Problem statement: Search the data below for the string "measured" and copy all lines where it shows up.

Information:
■ ■ ■ ■ ■ ■ ■

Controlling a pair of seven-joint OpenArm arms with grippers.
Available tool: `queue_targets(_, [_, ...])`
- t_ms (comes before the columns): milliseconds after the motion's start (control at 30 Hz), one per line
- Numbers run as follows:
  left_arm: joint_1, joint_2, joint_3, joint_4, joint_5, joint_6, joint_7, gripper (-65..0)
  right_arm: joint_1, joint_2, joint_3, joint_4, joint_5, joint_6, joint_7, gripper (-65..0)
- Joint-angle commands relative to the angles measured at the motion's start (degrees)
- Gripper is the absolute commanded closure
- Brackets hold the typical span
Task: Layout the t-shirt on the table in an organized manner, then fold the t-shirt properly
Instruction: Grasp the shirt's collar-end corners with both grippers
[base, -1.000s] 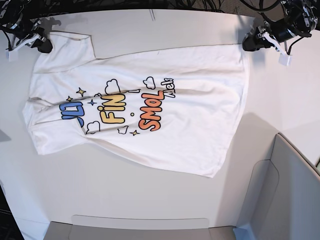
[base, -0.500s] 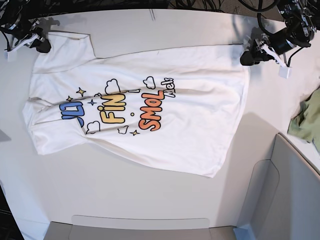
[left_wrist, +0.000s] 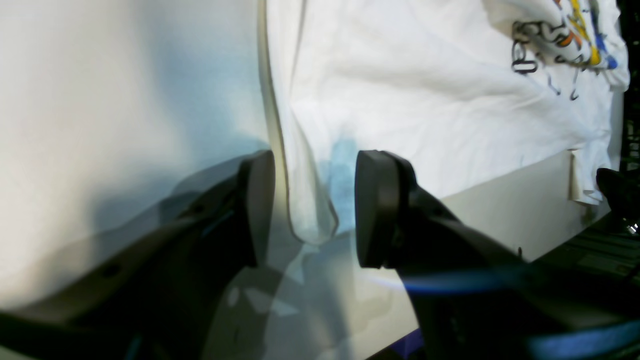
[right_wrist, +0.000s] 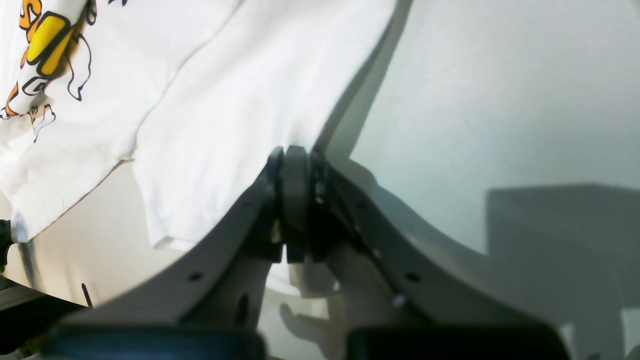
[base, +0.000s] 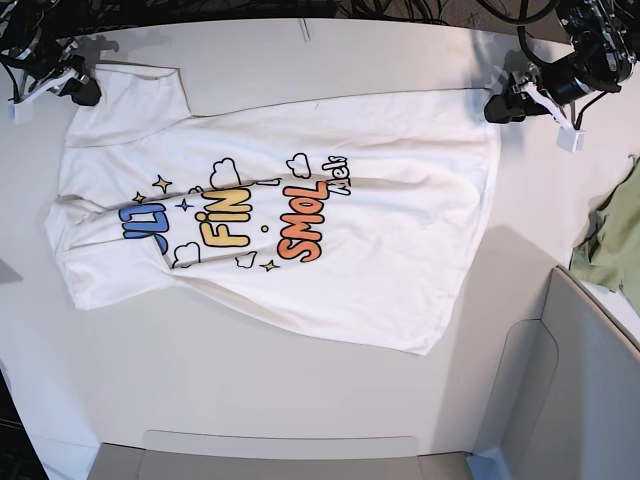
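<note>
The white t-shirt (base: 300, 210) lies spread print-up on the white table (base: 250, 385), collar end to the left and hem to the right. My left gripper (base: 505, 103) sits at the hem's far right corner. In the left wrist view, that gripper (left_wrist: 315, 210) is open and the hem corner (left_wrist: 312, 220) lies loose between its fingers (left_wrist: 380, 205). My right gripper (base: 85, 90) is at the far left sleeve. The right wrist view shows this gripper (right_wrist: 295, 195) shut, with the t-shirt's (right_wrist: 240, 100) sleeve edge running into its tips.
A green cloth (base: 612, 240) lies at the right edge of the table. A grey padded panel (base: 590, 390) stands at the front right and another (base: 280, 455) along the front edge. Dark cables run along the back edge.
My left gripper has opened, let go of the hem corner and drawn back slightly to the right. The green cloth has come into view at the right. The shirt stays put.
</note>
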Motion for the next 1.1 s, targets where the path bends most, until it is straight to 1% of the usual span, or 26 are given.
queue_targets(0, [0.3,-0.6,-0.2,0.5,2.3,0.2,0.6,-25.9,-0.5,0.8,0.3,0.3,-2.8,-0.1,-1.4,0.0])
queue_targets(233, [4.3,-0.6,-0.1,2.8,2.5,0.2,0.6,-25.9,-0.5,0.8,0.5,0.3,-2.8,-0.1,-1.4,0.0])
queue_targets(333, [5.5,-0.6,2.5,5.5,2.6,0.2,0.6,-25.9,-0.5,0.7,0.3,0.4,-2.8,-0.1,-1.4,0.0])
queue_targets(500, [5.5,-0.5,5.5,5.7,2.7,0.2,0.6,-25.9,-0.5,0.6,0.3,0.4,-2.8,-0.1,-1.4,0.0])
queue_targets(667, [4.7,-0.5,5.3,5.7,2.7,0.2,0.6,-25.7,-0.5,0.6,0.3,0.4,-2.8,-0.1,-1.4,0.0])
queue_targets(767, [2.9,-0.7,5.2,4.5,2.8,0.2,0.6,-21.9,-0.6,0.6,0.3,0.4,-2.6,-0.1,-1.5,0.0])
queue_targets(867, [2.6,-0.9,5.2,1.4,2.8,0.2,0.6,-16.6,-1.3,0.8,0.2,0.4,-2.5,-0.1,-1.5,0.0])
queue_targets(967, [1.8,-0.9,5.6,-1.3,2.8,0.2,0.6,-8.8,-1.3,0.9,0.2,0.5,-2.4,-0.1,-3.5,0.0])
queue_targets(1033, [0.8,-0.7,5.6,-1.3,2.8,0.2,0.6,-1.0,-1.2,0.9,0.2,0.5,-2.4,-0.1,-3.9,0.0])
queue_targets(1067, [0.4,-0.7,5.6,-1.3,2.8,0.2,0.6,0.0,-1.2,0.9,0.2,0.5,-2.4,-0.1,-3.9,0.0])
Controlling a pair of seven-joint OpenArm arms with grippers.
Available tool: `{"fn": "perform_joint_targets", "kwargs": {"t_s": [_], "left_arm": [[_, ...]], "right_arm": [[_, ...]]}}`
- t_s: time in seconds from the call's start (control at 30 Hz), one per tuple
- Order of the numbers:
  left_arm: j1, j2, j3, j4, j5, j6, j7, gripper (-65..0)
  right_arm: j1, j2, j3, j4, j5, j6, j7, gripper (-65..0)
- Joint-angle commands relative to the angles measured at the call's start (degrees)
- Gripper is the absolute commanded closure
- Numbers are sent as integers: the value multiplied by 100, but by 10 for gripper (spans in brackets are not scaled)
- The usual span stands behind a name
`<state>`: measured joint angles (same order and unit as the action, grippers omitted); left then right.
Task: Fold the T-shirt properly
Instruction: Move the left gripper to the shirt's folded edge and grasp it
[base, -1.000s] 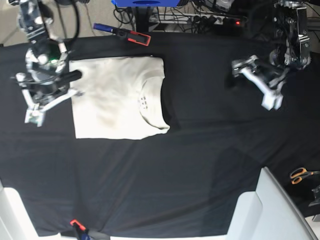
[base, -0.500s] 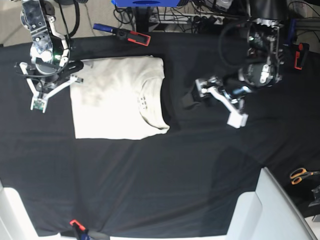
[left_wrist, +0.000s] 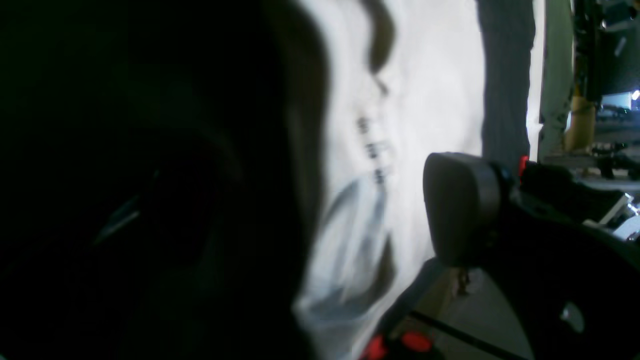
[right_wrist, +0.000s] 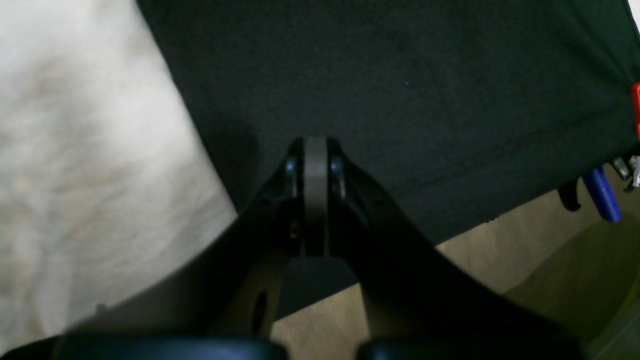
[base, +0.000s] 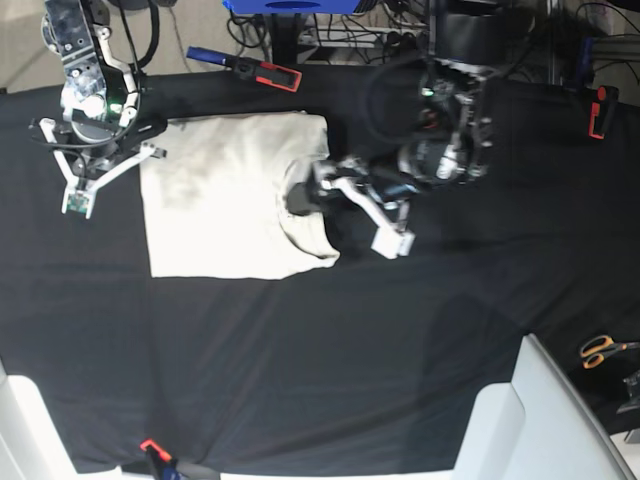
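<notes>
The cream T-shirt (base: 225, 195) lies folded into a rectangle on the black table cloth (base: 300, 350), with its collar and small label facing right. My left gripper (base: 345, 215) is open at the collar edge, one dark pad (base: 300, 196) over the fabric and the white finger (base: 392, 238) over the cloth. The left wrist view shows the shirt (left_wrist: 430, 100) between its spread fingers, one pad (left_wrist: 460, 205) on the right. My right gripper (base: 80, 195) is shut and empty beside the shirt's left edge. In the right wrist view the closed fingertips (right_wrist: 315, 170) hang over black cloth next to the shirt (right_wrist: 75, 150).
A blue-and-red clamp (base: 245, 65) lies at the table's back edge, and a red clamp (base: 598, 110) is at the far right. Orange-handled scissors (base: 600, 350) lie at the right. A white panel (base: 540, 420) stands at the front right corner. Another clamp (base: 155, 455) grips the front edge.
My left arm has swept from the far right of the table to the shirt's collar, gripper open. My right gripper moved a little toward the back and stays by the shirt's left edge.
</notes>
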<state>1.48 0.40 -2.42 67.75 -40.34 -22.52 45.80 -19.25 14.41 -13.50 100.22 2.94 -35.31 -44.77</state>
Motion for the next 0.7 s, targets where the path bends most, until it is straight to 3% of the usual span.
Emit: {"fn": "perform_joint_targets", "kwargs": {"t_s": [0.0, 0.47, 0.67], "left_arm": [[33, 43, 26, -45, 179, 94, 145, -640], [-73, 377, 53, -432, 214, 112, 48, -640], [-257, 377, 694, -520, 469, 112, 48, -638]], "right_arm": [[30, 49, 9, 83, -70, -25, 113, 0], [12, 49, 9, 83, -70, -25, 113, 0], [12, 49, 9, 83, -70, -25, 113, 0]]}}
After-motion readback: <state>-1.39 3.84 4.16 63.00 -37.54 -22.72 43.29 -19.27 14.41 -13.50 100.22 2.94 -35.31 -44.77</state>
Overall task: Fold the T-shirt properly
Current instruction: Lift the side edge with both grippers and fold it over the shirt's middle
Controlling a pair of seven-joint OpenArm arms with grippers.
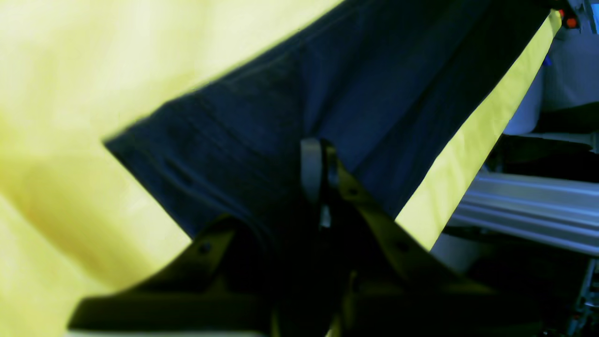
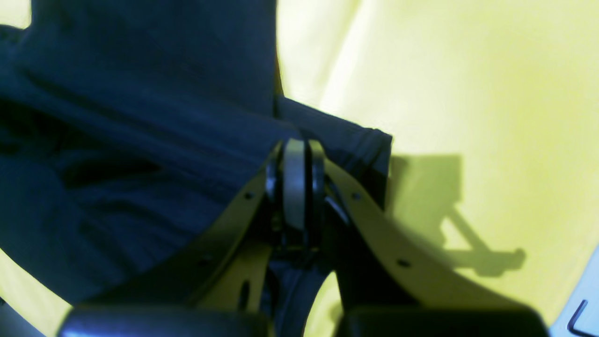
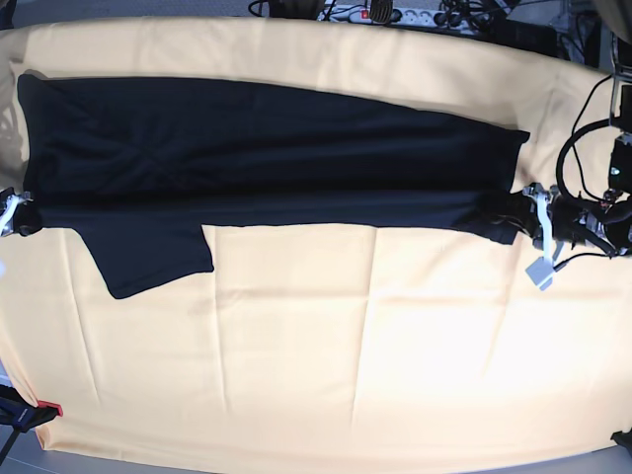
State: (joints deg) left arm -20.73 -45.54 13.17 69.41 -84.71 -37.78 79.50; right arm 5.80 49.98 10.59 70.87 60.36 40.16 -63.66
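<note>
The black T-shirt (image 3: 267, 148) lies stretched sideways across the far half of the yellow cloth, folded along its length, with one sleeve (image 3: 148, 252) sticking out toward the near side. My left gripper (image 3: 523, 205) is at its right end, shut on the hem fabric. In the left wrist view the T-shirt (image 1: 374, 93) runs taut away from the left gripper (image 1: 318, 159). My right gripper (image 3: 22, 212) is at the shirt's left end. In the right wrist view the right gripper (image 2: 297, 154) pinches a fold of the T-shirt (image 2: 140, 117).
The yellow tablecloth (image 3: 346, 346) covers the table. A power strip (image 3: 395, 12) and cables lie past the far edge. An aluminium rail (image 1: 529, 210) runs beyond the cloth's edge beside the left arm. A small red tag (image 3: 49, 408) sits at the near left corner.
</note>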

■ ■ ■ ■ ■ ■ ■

Answer box:
- Joint-angle commands relative to the angles measured at the motion's start (degrees)
- Joint-angle commands relative to the angles measured at the call's start (degrees)
`<state>`: measured joint angles (same order and unit as the action, grippers omitted); left then right.

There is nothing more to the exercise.